REQUIREMENT: If a line in the data holds "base", copy that line out in full.

===== STORED DATA

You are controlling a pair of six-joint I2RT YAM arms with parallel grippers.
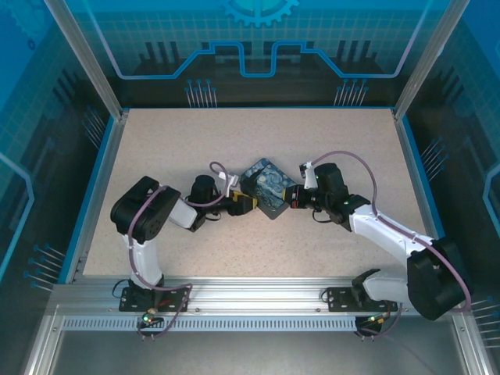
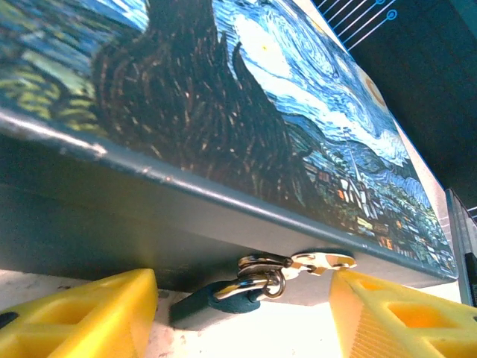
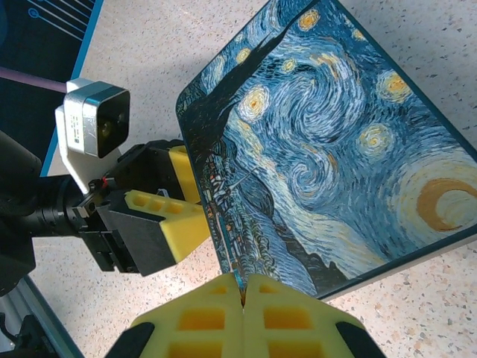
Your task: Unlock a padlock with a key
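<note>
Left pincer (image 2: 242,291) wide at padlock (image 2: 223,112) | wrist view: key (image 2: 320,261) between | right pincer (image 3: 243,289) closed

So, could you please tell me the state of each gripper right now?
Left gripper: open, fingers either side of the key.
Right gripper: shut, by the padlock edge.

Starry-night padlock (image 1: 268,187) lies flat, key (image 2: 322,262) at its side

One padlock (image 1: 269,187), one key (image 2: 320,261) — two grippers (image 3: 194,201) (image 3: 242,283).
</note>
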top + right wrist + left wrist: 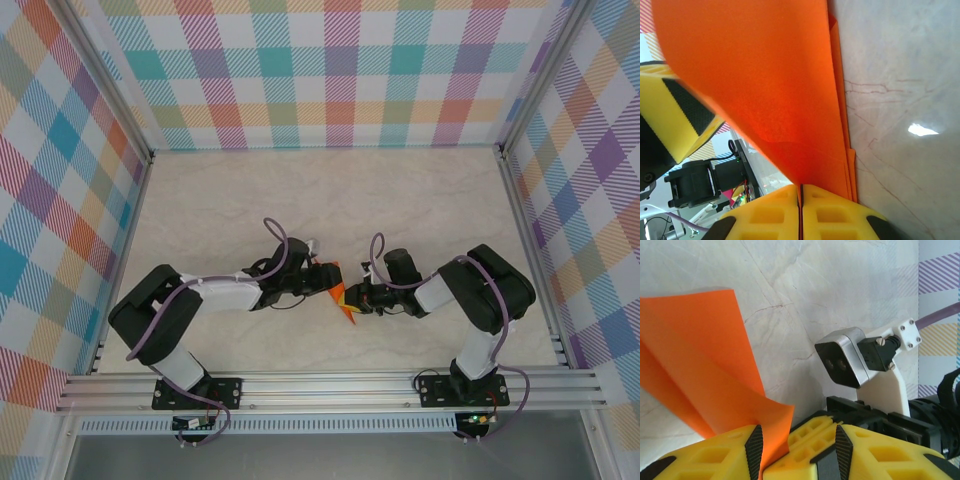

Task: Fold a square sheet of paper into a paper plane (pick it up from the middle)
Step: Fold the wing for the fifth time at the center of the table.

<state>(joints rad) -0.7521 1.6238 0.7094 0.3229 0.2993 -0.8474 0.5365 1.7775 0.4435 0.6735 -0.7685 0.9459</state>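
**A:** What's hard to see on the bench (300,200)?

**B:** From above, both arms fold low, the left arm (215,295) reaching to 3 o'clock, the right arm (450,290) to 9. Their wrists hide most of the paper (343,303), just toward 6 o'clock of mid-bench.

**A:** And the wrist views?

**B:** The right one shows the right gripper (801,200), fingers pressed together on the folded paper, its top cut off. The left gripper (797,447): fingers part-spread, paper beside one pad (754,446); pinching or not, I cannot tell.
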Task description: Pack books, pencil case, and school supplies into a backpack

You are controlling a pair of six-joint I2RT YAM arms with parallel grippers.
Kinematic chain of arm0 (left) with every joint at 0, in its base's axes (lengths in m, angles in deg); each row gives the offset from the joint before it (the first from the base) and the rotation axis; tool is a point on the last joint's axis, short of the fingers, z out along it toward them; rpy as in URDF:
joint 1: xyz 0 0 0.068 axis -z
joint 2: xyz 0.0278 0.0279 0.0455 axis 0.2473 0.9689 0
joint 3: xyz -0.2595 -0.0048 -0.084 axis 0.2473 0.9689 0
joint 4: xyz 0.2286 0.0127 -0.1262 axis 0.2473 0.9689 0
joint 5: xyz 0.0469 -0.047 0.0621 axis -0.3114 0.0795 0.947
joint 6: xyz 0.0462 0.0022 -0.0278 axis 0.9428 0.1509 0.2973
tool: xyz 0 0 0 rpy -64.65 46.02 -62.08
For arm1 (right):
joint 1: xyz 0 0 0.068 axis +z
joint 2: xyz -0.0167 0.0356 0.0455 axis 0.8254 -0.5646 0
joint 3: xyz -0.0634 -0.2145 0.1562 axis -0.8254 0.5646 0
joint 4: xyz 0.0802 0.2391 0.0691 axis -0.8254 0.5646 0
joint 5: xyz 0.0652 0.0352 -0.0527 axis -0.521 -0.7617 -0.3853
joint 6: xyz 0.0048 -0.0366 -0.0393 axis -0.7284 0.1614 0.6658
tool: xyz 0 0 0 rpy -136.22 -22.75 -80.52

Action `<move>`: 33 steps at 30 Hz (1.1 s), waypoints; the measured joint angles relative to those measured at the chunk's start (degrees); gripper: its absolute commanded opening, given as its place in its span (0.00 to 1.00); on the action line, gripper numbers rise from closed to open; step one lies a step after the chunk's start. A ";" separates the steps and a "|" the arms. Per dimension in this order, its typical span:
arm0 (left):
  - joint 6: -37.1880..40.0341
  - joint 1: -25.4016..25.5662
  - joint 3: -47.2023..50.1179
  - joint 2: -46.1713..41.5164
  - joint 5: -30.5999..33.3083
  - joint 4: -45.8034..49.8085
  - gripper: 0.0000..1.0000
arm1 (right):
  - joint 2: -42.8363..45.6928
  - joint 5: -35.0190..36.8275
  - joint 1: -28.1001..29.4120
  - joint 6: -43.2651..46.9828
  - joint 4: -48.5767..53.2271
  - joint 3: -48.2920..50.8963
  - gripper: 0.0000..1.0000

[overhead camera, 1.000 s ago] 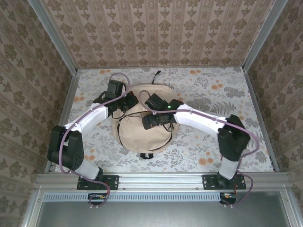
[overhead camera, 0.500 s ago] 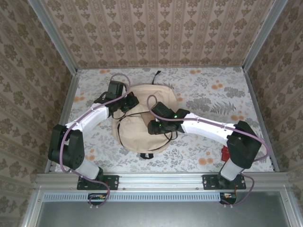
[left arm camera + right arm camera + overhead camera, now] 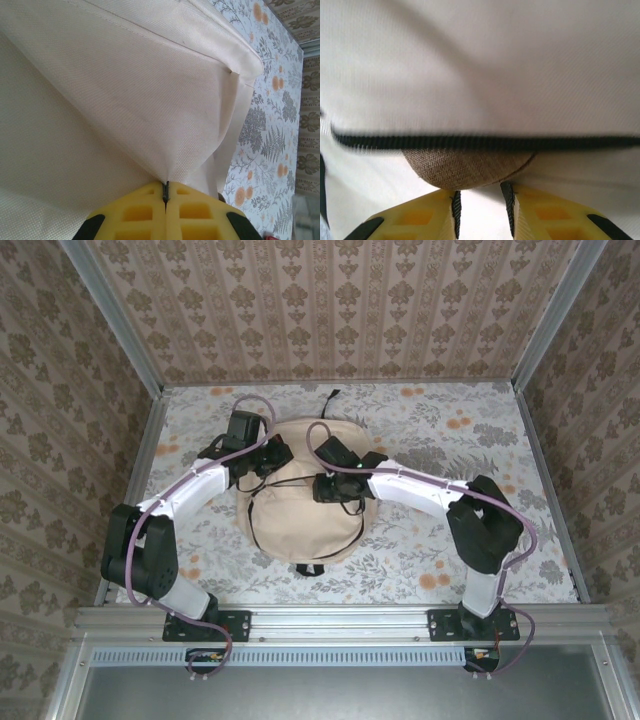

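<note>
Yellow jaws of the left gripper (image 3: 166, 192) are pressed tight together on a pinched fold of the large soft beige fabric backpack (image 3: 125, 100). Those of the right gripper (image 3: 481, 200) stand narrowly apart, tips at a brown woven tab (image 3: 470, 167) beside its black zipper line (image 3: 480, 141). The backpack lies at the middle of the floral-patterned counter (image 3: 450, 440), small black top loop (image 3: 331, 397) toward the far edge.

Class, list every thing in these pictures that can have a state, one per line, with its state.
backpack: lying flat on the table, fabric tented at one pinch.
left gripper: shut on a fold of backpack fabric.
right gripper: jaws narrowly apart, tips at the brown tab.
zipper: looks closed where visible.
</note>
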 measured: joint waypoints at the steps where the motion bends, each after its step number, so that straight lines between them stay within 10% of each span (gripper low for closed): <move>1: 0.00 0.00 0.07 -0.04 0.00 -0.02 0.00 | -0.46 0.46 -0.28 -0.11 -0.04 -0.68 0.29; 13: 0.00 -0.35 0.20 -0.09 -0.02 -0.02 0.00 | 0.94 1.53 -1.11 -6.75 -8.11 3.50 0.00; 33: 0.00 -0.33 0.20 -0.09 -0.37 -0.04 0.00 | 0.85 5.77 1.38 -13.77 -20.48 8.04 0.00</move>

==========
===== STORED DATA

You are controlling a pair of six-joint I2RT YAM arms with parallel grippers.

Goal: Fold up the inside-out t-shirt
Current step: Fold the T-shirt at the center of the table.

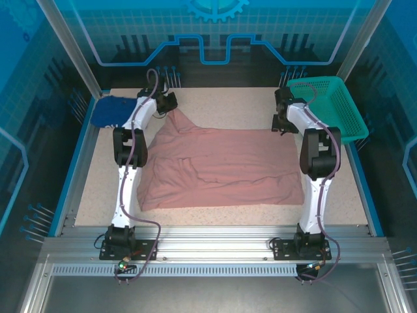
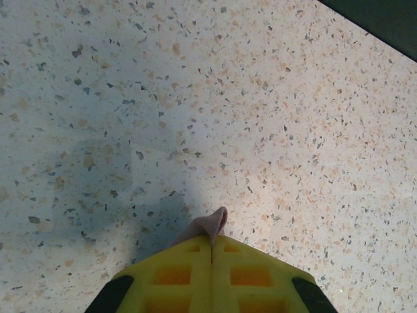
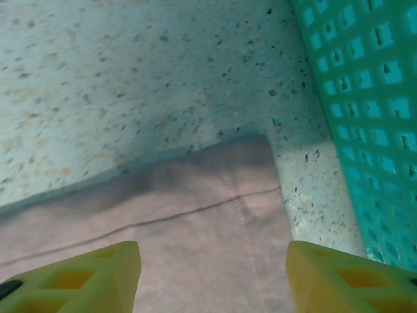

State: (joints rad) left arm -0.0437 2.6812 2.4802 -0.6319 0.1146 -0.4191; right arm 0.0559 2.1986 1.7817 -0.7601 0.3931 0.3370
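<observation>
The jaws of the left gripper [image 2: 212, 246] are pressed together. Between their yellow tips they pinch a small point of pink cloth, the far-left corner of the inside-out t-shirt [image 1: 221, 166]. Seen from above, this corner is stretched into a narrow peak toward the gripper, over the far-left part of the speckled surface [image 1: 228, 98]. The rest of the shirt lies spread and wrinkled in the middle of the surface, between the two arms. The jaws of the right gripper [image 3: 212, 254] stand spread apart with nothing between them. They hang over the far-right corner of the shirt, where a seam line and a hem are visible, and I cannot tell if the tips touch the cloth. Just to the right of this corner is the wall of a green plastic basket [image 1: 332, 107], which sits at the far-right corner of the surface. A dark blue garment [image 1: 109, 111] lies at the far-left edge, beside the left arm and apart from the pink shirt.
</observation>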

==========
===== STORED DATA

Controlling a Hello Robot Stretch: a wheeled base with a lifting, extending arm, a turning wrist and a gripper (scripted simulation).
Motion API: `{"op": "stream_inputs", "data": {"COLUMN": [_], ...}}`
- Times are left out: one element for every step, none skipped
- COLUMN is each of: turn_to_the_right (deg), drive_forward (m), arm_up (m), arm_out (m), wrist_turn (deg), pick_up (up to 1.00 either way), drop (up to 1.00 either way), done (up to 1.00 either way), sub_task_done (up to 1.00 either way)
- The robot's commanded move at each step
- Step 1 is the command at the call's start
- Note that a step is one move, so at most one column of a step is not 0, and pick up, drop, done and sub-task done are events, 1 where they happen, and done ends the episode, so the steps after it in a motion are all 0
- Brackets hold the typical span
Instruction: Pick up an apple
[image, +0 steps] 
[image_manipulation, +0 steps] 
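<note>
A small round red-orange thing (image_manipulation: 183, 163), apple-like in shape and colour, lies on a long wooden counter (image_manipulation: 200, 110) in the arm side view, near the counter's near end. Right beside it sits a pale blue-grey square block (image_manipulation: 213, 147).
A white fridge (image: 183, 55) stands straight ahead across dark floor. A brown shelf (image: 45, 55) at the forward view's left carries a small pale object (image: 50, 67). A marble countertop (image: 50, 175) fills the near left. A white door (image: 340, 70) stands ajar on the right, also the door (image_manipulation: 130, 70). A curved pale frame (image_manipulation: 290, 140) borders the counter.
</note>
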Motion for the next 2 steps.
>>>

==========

TASK RESULT:
Kinematic chain of arm0 (left) with every joint at 0, in its base's axes (lengths in m, angles in deg); each row gives the offset from the joint before it (the first from the base) and the rotation axis; tool is a point on the last joint's axis, short of the fingers, z out along it toward them; rpy as in URDF:
Controlling a Hello Robot Stretch: a wheeled base with a lifting, extending arm, a turning wrist and a gripper (scripted simulation).

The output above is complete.